TCS Daily


Content Is Crap

By Arnold Kling - January 13, 2003 12:00 AM

"So we also can be grateful this week for the launch Monday of some smart software from a Stanford University-based organization called Creative Commons" --Dan Gillmor

Creative Commons is an Internet service founded by Lawrence Lessig, a lawyer and author specializing in Internet issues. It allows the creator of music, text, or software to put a tag on the content that specifies terms of use.

While there are many Net-heads who share Dan Gillmor's enthusiasm for Creative Commons, I do not. It has little or no significance, because it is based on a strikingly naive 60's-retro ideological view of how content intermediaries function. The Commons enthusiasts believe that content publishers earn their profits by using copyright law to steal content from its creators and charge extortionary prices to consumers.

In contrast, I believe that it is important to recognize that publishers perform a valid economic function of filtering content and effectively distributing and selling it to consumers. Today's media companies deserve plenty of contempt, as I have argued many times - see here or here or here. However, although we can get along without today's publishers, we cannot get along without the function that they perform.

The Sewage Treatment Problem

The public water system is somewhat unpleasant to think about. Basically, the stuff you flush down the toilet gets sent through a filtering system. That system "treats" the sewage until what remains is sufficiently pure to send back to you as drinking water.

As content intermediaries, publishers perform an analogous function. Individual software writers, authors, and musicians produce something close to raw sewage. The computer programs, books, and music that people buy are closer to drinkable water.

What Creative Commons lets you do as an author is label your stuff before you flush it down the toilet. If you don't want the sewage treatment plant to filter your stuff and sell the water on its usual terms, Creative Commons lets you have your way. If you think that publishers are stealing your crap, you can stop them.

Bayesian Intermediaries

In reality, publishers are adding value, not simply stealing. They add value by filtering out content that people do not want and by having established mechanisms for collecting revenue and distributing royalties to authors. A really meaningful attack on the publishing industry has to perform those functions and do so more efficiently than the incumbent firms.

I am optimistic that the Internet provides the infrastructure that allows for new, more efficient forms of content intermediation. However, the key is to solve the problems of filtering and revenue generation. In other words, new intermediaries must add significant value and find a way to charge for it.

The Net has spawned many alternative publishing models, but they do not add enough value. My guess is that the major gains in value added will come from the implementation of what are called Bayesian filters.

Bayesian filters are under development for addressing the problem of spam.

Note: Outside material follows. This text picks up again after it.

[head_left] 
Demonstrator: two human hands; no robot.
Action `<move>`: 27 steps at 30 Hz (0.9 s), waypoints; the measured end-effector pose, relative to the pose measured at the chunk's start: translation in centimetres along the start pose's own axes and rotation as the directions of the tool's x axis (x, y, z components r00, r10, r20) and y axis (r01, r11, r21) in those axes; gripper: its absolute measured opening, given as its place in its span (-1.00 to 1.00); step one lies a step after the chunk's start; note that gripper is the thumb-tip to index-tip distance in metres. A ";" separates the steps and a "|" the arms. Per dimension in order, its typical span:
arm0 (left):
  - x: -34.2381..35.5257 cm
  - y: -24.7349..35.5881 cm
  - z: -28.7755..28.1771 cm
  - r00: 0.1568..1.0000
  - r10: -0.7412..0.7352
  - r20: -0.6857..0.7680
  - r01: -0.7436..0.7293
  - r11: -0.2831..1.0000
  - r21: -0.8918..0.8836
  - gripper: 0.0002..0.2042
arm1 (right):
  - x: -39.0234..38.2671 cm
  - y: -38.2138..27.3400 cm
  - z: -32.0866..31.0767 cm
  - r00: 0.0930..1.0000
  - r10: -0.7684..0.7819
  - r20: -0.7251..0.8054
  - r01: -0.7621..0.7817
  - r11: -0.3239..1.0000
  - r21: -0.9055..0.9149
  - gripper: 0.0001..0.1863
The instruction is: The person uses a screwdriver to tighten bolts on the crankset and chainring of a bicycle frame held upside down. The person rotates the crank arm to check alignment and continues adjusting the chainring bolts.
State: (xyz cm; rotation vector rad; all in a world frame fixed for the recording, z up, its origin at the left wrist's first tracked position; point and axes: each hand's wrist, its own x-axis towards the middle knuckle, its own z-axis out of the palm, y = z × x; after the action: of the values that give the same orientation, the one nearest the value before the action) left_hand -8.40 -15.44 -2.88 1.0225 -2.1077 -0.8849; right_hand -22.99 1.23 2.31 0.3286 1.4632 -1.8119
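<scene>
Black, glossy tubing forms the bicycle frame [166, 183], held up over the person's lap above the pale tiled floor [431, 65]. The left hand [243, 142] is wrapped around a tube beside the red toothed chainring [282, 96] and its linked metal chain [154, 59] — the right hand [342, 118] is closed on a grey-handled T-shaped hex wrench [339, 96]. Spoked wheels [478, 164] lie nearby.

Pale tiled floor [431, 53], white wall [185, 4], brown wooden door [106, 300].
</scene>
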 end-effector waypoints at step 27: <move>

If you accept the assumption that raw content is like raw sewage, then it becomes clear that the challenge of adding value in content publishing is like the problem of filtering spam. You need to let the right messages in, but find a way to keep out the junk.

A Bayesian filter differs from an ordinary rule-based keyword filter in two ways. One way is that the Bayesian filter uses flexible weights on keywords rather than rules. The other way is that a Bayesian filter can be "trained" by me as an individual to filter my own mail, based on how I sort mail myself.

For example, I have a friend in Philadelphia who sends me personal email and also forwards along two types of emails - commentary on the Middle East and jokes. When I get email from this friend, I examine the header to try to figure out which type of email it is. I want to read the personal mail and the Middle East commentary, but I want to delete the jokes without reading.

It is almost impossible to use a rule-based filter to sort through my friend's mail. Obviously, I cannot implement a rule that says "treat all mail from this sender as spam." On the other hand a Bayesian filter, which learns to weigh various factors in the email, could sort the email effectively. In fact, the Bayesian filter might be less crude than my personal filtering. I am reading some uninteresting Middle East commentary and I may be missing some good jokes, and a Bayesian filter could be subtle enough to detect the good jokes and filter out the uninteresting commentary.

I believe that weblogs serve a filtering function. However, this function could be enhanced by Bayesian filters. As much as I like Asymmetrical Information and Brad DeLong's Semi-Daily Journal, they contain much material that I do not care to read. Meanwhile, I miss interesting items on other blogs. If I could train a Bayesian filter, I could use my blog-reading time more efficiently.

Even Googling could be enhanced by Bayesian filters. Everybody who uses Google has different strategies for entering keywords and different reactions to the results. It is easy for two people to enter the same keywords and be seeking different things. If Google used Bayesian filters to learn more about how I use its search engine, it could present me with more relevant results.

Economics vs. Ideology

If you looking for a technology to bet on in content intermediation, I would bet on Bayesian filtering. I would not bet on Creative Commons.

Creative Commons is based on a naive ideology that believes that raw content is gold, which then gets stolen by the evil media companies. In reality, the economics of content are that most of the value-added comes from the filtering process, not the creation process. If you want to overthrow incumbent publishers with Internet-based alternatives, you are better off starting from the assumption that Content is Crap.